韩文刚整个人脸色蓦地白了:“你……你留了备份?你……你怎么敢?温时越,别忘了是你说你将所有资料都给我们了,我才答应你跟娉婷解除婚约的,你不能言而无信,你……你不能……”
温时越却笑了起来:“不能言而无信,这话在理,可在韩伯你出现之前,我也没打算言而无信,韩伯,韩先生,我对韩氏,对韩家,已经仁至义尽了,现在,我跟韩氏已经没关系了,韩氏的事情,韩家的事情,韩家人的事情,也都跟我没有任何关系……如果您拎不清这些,我不介意亲自动手帮您理理清楚!”

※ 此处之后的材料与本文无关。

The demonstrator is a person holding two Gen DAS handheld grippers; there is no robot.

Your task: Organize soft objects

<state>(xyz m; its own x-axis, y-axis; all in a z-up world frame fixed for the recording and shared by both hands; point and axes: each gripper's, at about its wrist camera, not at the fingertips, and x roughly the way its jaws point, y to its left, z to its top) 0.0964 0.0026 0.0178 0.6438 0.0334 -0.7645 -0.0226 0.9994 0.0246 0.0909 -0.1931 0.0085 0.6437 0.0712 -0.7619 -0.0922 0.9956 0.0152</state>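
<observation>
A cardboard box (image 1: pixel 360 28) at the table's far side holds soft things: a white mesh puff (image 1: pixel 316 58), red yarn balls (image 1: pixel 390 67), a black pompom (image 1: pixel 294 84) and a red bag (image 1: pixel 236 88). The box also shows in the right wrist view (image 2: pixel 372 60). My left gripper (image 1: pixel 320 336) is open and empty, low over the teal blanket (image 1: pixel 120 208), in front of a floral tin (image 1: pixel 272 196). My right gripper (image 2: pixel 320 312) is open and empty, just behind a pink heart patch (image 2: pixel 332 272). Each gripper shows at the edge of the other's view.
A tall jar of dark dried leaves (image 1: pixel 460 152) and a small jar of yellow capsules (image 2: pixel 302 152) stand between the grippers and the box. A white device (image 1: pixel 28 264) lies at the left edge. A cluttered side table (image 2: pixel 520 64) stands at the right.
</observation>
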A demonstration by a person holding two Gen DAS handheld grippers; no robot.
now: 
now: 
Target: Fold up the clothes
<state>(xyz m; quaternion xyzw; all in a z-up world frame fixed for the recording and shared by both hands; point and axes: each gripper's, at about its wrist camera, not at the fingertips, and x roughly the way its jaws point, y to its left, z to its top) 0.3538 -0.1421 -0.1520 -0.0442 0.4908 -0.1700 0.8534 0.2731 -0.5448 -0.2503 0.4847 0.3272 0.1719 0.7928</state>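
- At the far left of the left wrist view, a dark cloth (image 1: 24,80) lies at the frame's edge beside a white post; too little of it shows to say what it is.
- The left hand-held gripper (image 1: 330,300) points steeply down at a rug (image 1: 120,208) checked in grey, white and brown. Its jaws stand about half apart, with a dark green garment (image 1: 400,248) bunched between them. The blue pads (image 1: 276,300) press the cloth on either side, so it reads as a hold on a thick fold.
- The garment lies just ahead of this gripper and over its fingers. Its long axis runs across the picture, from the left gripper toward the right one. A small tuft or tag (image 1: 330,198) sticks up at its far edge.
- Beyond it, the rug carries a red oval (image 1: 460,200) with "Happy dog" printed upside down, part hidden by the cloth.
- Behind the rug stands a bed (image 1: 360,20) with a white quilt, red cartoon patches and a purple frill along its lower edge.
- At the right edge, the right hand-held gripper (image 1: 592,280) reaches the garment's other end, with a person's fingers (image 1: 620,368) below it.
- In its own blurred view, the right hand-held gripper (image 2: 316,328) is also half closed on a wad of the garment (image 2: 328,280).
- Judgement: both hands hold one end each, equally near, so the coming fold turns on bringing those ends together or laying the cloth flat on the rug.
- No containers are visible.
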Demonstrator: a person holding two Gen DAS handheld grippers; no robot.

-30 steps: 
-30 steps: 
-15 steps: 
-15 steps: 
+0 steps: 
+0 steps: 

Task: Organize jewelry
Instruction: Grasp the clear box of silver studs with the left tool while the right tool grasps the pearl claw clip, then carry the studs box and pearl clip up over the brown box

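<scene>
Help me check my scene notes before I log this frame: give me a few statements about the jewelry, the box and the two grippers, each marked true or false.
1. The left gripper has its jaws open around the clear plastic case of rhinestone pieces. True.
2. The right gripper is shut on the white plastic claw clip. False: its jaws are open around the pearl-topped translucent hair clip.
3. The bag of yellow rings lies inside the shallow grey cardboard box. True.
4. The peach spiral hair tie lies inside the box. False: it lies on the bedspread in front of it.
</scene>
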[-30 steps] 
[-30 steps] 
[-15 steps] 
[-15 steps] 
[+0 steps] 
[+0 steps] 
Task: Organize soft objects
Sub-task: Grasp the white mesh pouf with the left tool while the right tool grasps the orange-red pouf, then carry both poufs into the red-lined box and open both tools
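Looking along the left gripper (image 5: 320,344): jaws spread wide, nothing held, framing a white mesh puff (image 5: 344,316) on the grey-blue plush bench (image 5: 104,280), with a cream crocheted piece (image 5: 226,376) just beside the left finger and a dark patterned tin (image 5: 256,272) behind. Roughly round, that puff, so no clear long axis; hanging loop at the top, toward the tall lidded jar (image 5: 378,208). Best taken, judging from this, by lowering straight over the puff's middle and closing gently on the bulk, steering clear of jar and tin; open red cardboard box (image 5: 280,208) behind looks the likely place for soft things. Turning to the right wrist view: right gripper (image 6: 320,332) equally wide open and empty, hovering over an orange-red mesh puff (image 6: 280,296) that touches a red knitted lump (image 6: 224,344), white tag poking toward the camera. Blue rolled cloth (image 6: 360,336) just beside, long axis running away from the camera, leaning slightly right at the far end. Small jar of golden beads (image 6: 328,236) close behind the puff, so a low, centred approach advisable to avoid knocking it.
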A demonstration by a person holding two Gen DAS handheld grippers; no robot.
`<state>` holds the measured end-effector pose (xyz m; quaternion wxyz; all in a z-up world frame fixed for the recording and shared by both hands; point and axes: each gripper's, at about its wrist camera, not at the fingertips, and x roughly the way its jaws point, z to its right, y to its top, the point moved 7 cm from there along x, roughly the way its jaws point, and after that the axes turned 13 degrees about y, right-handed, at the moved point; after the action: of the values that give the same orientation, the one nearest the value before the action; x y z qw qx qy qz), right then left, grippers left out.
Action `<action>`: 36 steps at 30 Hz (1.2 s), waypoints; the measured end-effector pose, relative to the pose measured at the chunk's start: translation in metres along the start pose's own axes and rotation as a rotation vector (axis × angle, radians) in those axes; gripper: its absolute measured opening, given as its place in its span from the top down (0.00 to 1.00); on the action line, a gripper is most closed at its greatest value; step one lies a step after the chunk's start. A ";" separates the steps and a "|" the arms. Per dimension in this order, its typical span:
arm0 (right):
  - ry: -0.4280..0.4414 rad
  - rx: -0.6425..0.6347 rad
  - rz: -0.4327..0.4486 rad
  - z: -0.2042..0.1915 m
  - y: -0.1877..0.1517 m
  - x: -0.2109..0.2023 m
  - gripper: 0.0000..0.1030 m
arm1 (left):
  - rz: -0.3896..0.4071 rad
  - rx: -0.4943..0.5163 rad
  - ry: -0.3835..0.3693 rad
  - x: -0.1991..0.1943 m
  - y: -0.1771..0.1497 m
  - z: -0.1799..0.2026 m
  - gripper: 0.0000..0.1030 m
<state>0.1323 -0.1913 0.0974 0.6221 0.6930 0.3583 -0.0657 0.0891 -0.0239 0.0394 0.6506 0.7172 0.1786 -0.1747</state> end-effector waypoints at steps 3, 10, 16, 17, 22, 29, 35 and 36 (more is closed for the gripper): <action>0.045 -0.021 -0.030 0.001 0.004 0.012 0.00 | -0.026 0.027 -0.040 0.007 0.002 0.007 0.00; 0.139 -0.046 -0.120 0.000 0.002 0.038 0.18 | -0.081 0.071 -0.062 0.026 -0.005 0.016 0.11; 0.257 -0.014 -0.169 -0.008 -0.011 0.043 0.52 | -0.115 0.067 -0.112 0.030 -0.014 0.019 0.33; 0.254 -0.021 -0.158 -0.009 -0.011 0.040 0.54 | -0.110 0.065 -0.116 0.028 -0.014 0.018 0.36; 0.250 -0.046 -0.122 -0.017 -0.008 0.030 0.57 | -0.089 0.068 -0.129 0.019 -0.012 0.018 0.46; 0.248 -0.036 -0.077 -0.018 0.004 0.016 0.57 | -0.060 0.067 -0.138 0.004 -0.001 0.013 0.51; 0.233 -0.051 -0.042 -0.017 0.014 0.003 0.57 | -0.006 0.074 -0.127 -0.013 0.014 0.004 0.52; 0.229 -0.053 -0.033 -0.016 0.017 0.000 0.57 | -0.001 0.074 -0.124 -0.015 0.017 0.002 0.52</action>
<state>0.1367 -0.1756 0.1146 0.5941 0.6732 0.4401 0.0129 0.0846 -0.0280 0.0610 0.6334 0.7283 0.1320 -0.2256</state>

韩文刚紧咬着牙,很想说什么,却最终什么话都没说出口。
他转身愤愤而去,温时越眉眼都不曾抬一下,伸手掸了掸身上并不存在的灰尘,冷笑了一声。
眼底一片冰冷。
……
凉栀依旧在画廊安心的学画,偶尔看看八卦新闻,也顺便关注下余氏。
虽然她现在没去上任,但不管如何,自己也算是余氏的总裁了,也不能太不负责任。
而就在这个关头,凉栀从齐瑶李鹤那里知道了孟婵娟离开余家的事情。
那天也是巧合了,凉栀从画廊回去路上,打算买点儿板栗吃,这天是顾少卿安排的司机送她。
司机原本打算代买,但凉栀觉得怀孕了,也应该多走动走动,寻常在家里顾少卿就拿捏着不让她乱动。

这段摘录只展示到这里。